Federal Forces Failed To Block Escaping Ingushetia Raiders

Publication: North Caucasus Weekly Volume: 5 Issue: 27

Just how passive was the federal military during last month’s rebel raid on Ingushetia? Issa Kostoev, who represents Ingushetia in the upper house of the federal parliament, provided further revelations in an interview with Sanobar Shermatova published by the weekly Moskovskie novosti on July 1. According to Kostoev, federal forces were summoned from neighboring Chechnya and Northern Ossetia, but halted at the Ingushetian border, just a few kilometers from the guerrilla attacks. “It’s obvious even to someone with no military expertise,” he said, “that the guerrillas were going to have to leave [Ingushetia] in the direction of the Assa Gorge [in southern Ingushetia]; all other routes were closed to them. And that is just what they did. One group escaped to the gorge through the village of Nesterovskaya [near Ingushetia’s eastern border with Chechnya], another through Surkhakhi and Ekazhevo [just southeast of Nazran]. It would seem that those were the places where they should have been blocked—but that was not done.”
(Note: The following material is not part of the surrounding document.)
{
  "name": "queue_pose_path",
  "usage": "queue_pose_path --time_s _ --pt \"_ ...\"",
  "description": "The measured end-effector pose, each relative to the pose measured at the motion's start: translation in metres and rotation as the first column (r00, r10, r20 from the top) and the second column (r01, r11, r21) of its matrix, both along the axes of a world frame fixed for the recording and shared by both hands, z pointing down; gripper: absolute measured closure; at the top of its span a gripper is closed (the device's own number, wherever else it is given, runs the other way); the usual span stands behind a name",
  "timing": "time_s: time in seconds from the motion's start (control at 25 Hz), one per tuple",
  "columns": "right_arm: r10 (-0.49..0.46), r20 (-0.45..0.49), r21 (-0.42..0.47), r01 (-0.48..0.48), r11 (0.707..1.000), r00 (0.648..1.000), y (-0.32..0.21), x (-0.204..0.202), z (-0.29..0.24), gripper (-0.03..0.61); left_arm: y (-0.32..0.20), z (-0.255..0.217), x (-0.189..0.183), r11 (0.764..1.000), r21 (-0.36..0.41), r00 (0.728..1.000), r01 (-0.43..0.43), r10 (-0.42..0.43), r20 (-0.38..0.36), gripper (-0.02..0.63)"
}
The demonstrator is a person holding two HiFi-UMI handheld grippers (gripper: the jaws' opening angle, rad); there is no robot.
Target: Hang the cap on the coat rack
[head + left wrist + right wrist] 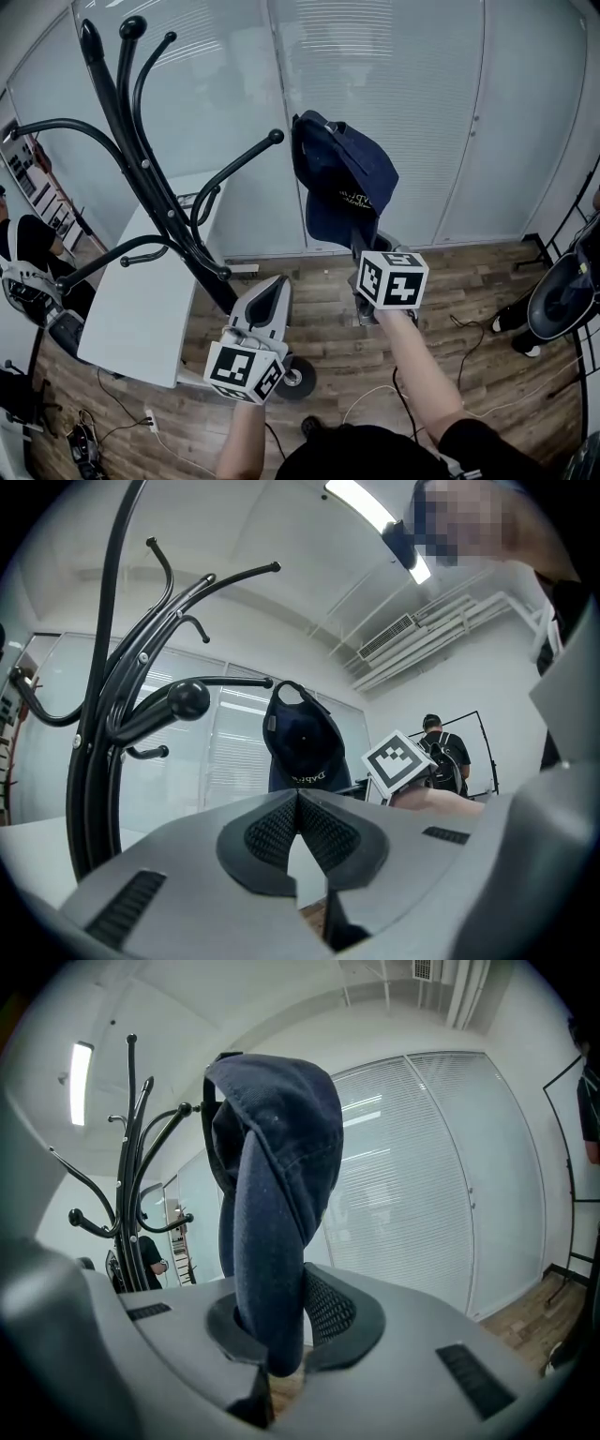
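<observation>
Though aloft, cap (272,1176) edge unseen between fingers (330,1307)

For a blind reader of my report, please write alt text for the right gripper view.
The right gripper is shut on a navy cap, which stands up above it. A black coat rack stands at left, apart from the cap.

Left hand-held gripper (297,797) closed, empty; right hand-held gripper (277,1321) clamps the cap (277,1138), both held forward.
</observation>
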State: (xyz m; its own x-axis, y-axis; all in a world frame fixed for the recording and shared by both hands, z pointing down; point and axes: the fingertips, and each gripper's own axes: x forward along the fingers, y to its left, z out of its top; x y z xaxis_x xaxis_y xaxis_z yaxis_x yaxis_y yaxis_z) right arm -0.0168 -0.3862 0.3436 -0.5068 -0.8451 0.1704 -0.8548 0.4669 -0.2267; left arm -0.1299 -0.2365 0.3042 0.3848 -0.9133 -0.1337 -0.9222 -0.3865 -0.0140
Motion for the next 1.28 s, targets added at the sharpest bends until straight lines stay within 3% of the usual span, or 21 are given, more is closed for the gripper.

Kostoev provided additional confirmation that the guerrillas’ main targets were federal and provincial security officials directly involved in the Chechen war, not rank-and-file police. “There were cases,” he told Shermatova, “when the guerrillas [captured but then] released traffic policemen.”

A 40-year veteran of Ingushetia’s procuracy, Kostoev said that he was convinced that the Kadyrov administration’s security forces had been enjoying considerable success at disrupting guerrilla operations in Ingushetia, which the rebels were treating as “a kind of rear area” in which they could move more freely than they could within Chechnya itself. In the period just before the recent raid, he said, the Ingushetia’s police had been repeatedly warned that the rebels would strike back in some way, but those warnings were disregarded.

Kostoev depicted Ingushetia’s Interior Ministry and police as having been woefully ill-prepared to face the surprise attack—with a lack of communications equipment, a shortage of small arms other than pistols and without even one armored personnel carrier. “In fact,” he claimed, “Ingushetia as a republic exists only on paper.”

A somewhat different explanation for the Ingushetian authorities’ communications failures surfaced at a June 30 session of the State Duma in Moscow. According to the Russian television network NTV, Vladimir Vasiliev, head of the Duma’s Security Committee, said that the Ingushetian Interior Ministry’s communications system was temporarily disabled by the rebel raiders.